Rosalind Bellamy, an American who has four children, told GMTV: "I do not think I am defying nature at all for a pocketing of money. I am helping some people become parents and I know I am really helping someone that is very, very deserving of having children."
Barrie Drewitt, 30, and Tony Barlow, 35, have spent pounds 200,000 on the test- tube boy and girl, due in December, and say they want to have more children.
Mrs Bellamy, who lives in California, said: "They have wanted children for some time and they are definitely happy people and are enjoying the pregnancy tremendously."
She said there would be no question the children would lack female influences in their lives just because their parents were both men. "Children all through their life need certain role models and I know they are going to have the right kind of role models.
"They have lots of aunts in their families, lots of grandmothers and they are also going to know who I am and who the egg donor is, so they are definitely going to be having role models as women.

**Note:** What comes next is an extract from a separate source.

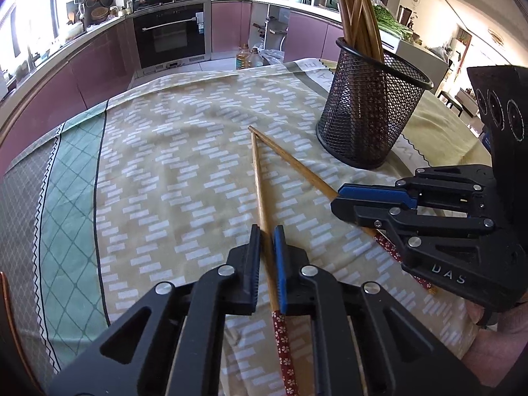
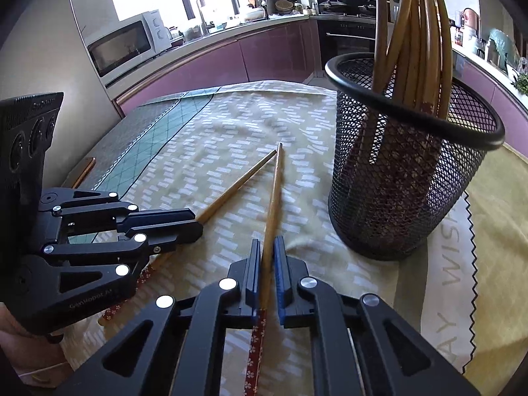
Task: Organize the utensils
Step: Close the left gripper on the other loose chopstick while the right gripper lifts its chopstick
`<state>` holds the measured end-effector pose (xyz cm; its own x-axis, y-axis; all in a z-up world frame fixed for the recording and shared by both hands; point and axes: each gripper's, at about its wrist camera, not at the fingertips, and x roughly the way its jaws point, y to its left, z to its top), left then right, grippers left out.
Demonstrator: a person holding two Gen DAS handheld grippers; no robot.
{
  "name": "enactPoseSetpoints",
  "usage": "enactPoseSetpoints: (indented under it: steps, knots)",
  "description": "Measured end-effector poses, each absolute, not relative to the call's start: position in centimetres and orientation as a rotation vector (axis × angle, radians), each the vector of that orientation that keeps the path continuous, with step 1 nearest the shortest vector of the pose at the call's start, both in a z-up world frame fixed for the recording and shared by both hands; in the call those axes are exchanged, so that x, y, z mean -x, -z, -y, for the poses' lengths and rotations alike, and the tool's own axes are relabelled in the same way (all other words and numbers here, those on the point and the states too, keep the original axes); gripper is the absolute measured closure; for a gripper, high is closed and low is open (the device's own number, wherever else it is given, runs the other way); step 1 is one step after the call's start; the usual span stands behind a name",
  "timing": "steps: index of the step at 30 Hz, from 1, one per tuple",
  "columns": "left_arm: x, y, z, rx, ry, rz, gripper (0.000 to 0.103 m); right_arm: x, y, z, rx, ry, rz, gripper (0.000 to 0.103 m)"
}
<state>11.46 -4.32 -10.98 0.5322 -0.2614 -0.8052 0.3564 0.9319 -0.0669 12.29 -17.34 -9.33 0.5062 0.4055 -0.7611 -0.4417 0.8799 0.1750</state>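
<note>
Our left gripper point(image 1: 266, 231) has its jaws drawn narrow around one chopstick point(image 1: 259, 181), the black pad on one side and the blue pad on the other pressing its wooden shaft, with the red flowered handle end running back beneath us. Our right gripper point(image 2: 266, 246) is closed the same way on the second chopstick point(image 2: 274, 191), whose handle also trails back under the fingers. Ahead of both grippers the two thin tips lie on the patterned tablecloth point(image 1: 171, 151) and nearly meet, forming a narrow V. Beyond the right gripper, slightly to its right, stands the black mesh holder point(image 2: 402, 178), upright on the cloth and already carrying a bundle of chopsticks point(image 2: 415, 43) leaning against its rim. From the left gripper the holder sits ahead and well to the right.
</note>
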Motion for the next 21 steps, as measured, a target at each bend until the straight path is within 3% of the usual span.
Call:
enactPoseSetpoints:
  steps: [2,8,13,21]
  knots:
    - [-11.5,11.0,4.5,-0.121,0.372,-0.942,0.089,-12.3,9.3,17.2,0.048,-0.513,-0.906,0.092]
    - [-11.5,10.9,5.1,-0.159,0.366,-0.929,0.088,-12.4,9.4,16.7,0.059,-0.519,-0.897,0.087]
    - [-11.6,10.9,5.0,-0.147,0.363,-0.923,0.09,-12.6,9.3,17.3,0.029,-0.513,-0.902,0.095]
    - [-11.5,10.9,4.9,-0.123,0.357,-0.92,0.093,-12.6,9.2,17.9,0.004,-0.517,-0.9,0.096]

"Children lose their parents all the time growing up. Husbands and wives die all the time and families seem to be able to pull themselves together and have a stable life. So I don't think you have to have a mother or have to have a father. I know that one sex can make great parents just as well as both sexes."
Mrs Bellamy said she was proud of her own boys, aged 15, 14, 10 and 8, who had been very supportive of her actions.
She has been a surrogate once before, to twin boys. The eggs were donated by another woman.
Mr Drewitt and Mr Barlow have chosen names - Aspen and Saffron - for the babies, who will be born in the United States. The couple, from Chelmsford, Essex, have been together for 11 years and recently sold the controlling interest in their drug-testing company for pounds 4m. Both were brought up on housing estates in Manchester and say their children will want for nothing.
Mr Drewitt, a former nurse, said: "We're in a long-term, stable relationship and we've got a strong extended family. Nobody can say that these children aren't wanted."
Mr Barlow said they would keep in touch with the surrogate mother.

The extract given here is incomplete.